Following the NFL draft and subsequent free agency period, the New England Patriots currently have 89 of a possible 90 players under contract. However, only 53 of them will be able to survive roster cutdowns on September 5 and ultimately make the active team. Over the course of spring and summer, just like we have in years past, we will take a look at the players fighting for those spots to find out who has the best chances of helping the Patriots keep their dynasty alive in Year One after Tom Brady.
Today, the series continues with a member of New England’s secondary.
Name: Joejuan Williams
Jersey number: 33
Opening day age: 22
Size: 6-foot-4, 210 pounds
Contract status: Under contract through 2022 (2023 UFA)
What is his experience? Coming off the most productive season of his three-year career at Vanderbilt, Williams decided to enter the NFL draft in 2019 — and quickly came off the board as the 45th overall selection after the Patriots traded up 11 positions to get him aboard. While he saw only limited playing time during his rookie season by appearing in just 10 of a possible 17 games as a backup cornerback and special teamer, Williams has plenty of experience going back to his time in college.
During his three seasons as a member of the Commodores, after all, he appeared in a combined 38 games and saw extensive action as a starting cornerback from his sophomore season on. In his last year before leaving to turn pro, Williams started 12 contests and was named to the All-SEC squad — all while setting new career highs in interceptions, passes defended, and tackles. His NFL experience may be minimal, but Williams does have plenty of football under his belt.
What did his 2019 season look like? When the Patriots selected Williams in the second round of the draft, they added him to a cornerback depth chart that was already among the deepest and most talented in the NFL even before he was brought aboard. While the rookie did offer some unique traits — his combination of size and measured quickness is rare — he therefore only saw limited playing time during his first year in New England, and served primarily as a backup option.
All in all, Williams appeared in just nine of a possible 16 regular season games in 2019 and also saw the field in the Patriots’ lone playoff contest. Even when he was active on game day, however, Williams was not guaranteed to get any consistent looks in the team’s secondary: the youngster played only a combined 85 of 1,070 defensive snaps (7.9%) throughout the year. That said, he did look serviceable when used in the occasional coverage role.
Williams was targeted a combined seven times in the passing game, but he surrendered only three receptions for a total of 32 yards. He also registered a pass breakup and did not miss a tackle on his four attempts. The sample size is admittedly small, but Williams did make the most of his chances — something that also can be said about his role on special teams: he played 96 of 474 snaps (20.3%) and finished the season with a pair of tackles. The numbers may not be outstanding, but they are solid.
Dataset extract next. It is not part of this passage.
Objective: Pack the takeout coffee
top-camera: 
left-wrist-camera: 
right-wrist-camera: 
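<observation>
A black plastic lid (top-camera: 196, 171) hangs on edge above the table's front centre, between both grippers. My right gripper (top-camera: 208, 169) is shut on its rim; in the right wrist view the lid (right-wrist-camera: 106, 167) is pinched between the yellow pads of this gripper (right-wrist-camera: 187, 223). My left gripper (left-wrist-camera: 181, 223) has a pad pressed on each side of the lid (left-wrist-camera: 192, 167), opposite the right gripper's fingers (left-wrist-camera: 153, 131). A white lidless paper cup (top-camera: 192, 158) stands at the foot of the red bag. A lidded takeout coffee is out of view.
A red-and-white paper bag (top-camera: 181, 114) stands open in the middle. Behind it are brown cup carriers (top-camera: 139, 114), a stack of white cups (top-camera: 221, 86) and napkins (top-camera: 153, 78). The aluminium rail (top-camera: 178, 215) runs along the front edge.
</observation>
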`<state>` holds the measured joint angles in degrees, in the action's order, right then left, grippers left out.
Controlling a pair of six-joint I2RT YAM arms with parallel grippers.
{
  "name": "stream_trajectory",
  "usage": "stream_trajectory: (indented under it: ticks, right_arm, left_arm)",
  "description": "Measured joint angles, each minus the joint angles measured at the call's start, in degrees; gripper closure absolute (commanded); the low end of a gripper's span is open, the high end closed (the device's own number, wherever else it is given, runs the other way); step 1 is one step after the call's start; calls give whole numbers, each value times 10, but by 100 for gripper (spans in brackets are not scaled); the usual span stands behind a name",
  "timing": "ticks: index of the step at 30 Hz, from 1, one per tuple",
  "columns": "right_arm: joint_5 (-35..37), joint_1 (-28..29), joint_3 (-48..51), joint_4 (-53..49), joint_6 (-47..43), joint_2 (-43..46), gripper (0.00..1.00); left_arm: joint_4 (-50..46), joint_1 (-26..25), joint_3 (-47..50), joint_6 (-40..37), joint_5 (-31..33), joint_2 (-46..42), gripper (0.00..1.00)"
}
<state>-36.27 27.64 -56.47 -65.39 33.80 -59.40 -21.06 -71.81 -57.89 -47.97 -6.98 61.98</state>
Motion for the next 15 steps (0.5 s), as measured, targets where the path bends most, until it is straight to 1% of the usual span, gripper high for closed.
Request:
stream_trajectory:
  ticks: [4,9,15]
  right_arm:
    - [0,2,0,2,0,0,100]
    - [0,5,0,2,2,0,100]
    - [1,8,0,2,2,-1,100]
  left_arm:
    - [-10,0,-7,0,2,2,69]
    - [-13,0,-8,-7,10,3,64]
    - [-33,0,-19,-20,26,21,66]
What is his projected role? While Williams saw only irregular playing time in 2019, he potentially possesses plenty of value due to his size and functional athleticism. He could therefore be used not just as a perimeter cornerback against taller pass catchers, but possibly also a developmental safety to help defend opposing tight ends. It remains to be seen what his role will eventually look like, but the Patriots will have to hope their former early-round investment can show some strides regardless of position.
What is his special teams value? During his rookie season, Williams’ most consistent role was that of a special teamer — something that could continue in 2020 considering the depth ahead of him at the cornerback position. If that is indeed the case, the 22-year-old could once more see regular snaps on both kickoff and punt return teams as well as the kick coverage unit. Given his length, a role on field goal and extra point blocking units also might be in the cards.
Does he have positional versatility? Williams is reportedly trying to improve his repertoire (and thus his value to New England’s defensive operation) this offseason by also training at the safety spot. Offering that kind of versatility on top of his unique size could make him a jack-of-all-trades for the Patriots’ coaching staff to work with — especially after his rookie season saw him get used as an outside cornerback first and foremost.
What is his salary cap situation? After getting drafted by the Patriots, Williams signed a standard four-year deal with the club. Heading into the contract’s second season, he is still among the cheaper players on the team’s payroll: Williams hits New England’s books with a salary cap number of $1.51 million. The only way for the team to reduce this number would be to trade the defender; an unlikely but not unprecedented move (see: fellow former second-rounder Duke Dawson).
What is his roster outlook? Even though the Patriots traded the aforementioned Duke Dawson ahead of his second regular season, Williams does not appear to be headed down this road just yet. Yes, New England’s outstanding cornerback depth and an offseason arrest on drug charges both work against him, but his success in a limited role last season and general skillset should give him a chance to carve out a specialized role in Year Two.